The generated configuration is passed to all HBase servers that Hoya starts. It registers everything in the directory as data for YARN to copy to whichever host is given the server and YARN then handles the details of creating the destination directory, copying the files, and cleaning up afterwards.
The HBase data itself lives in the
hbase/ subdirectory in HDFS. This is not copied to the local servers, as it must be accessible by all services in the HBase cluster.
Once the cluster is started, the HBase services work directly with the data in the cluster’s
hbase/ directory. The generated configuration files are reused whenever a worker node is created. Again YARN does the work of copying them to the destination servers.
The cluster configuration file is updated when the user flexes the cluster size adding or removing nodes. This ensures that a recreated cluster is the same size it last was when it was running.
When the cluster stop command is issued –
stop <clustername> – the cluster is shut down simply by killing all the HBase service processes. The data remains on HDFS until the cluster is needed again, along with the cluster and HBase configuration files.
Restarting the cluster then becomes the simple matter of re-reading the
cluster.json file, building a new
generated/configuration directory, and starting the cluster as normal. The Hoya AM doesn’t know or care whether a cluster is newly created or being restarted, it just starts the HBase master then requests YARN containers for the workers, starting region servers on them when they are allocated.
A cluster is destroyed by deleting the cluster’s directory under the
~/.hoya/cluster path. This loses all data in the cluster, so is a drastic action. It should only be done if you are confident that the cluster and its data are never going to be needed again. As a safety check, you cannot destroy a running cluster – it must be stopped first. This is to reduce the risk of accidental data loss.

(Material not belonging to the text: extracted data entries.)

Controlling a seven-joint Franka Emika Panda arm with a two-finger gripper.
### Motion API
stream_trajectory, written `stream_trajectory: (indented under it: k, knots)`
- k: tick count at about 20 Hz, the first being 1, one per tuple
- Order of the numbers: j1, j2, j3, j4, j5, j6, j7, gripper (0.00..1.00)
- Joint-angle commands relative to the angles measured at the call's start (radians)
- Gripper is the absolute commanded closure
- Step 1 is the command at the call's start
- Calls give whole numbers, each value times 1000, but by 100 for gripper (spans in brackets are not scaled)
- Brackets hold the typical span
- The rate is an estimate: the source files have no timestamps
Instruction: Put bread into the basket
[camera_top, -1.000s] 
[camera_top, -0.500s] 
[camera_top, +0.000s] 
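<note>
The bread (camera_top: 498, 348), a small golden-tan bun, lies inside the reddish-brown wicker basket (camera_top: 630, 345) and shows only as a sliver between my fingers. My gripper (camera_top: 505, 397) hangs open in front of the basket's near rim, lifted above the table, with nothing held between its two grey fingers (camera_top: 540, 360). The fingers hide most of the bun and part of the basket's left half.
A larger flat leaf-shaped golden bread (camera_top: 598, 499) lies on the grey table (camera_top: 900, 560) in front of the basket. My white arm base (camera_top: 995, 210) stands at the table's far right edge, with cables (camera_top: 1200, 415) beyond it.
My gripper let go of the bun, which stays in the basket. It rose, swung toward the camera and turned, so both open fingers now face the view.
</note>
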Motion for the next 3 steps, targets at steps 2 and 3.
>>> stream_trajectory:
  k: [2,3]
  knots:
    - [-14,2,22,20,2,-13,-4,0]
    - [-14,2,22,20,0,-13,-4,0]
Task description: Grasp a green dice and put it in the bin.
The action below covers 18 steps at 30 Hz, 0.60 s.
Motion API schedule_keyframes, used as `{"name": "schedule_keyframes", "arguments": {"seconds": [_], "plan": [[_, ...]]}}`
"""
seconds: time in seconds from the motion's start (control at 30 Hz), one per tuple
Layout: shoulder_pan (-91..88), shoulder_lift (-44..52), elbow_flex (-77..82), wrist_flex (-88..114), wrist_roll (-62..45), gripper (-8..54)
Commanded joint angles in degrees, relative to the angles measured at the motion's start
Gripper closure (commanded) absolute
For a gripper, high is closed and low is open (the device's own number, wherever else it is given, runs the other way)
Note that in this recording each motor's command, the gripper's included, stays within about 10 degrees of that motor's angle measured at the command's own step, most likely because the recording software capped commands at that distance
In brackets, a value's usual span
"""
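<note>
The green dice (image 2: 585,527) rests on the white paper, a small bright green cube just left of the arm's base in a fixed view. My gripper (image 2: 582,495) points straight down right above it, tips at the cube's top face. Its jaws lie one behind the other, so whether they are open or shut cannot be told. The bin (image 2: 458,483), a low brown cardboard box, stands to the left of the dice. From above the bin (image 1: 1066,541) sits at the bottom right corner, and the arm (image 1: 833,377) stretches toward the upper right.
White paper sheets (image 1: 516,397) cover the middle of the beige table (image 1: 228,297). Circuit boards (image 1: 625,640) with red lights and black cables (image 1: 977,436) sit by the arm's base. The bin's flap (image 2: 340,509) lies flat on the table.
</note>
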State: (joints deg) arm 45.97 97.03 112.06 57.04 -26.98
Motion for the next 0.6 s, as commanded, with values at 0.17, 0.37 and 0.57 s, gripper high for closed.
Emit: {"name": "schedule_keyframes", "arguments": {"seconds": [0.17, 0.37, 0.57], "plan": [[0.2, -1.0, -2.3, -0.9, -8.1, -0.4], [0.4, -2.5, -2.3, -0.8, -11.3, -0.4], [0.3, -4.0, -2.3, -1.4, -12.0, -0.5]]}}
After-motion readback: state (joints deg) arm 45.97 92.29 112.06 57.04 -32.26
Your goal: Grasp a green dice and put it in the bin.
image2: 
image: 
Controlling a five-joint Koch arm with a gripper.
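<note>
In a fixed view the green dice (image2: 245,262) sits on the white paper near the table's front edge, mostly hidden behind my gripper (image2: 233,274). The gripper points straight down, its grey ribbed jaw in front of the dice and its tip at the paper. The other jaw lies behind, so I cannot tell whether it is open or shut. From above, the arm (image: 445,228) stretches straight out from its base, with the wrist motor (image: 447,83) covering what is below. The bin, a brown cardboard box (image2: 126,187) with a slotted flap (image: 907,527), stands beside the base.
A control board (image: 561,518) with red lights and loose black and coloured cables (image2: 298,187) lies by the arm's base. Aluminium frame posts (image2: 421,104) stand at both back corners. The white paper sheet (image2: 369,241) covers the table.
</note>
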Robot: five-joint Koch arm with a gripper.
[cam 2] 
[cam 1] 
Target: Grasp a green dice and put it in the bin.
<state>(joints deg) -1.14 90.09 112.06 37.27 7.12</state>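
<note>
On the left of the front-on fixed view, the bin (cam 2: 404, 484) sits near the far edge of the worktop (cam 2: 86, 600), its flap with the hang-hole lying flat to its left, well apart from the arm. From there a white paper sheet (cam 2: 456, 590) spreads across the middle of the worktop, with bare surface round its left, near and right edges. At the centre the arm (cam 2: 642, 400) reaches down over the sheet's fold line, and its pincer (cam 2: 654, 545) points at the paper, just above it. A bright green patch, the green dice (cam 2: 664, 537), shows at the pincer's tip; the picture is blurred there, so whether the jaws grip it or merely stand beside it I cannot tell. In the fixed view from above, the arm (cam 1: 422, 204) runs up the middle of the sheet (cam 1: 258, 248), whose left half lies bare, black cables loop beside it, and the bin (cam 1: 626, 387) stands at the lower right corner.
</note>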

Because the information is all kept in a directory, you can play other tricks with it: copying it to make an entire snapshot of an HBase cluster – data and configuration, renaming the cluster by renaming its directory, or even copying it to a remote site. Be careful to stop the HBase clusters before manipulating their data as, just as with classic HBase clusters, messing with the live data is considered harmful.
To summarize: Hoya saves all the cluster-specific information about a cluster into a well-known location under the users’ home directory: Hoya cluster configuration, HBase cluster configuration, and the data itself. This enables Hoya to restart created clusters which is a feature that users can make use of via the cluster stop and start operations. Being able to stop and start HBase clusters lets you create clusters for specific workflows, starting them when needed and stopping them when not.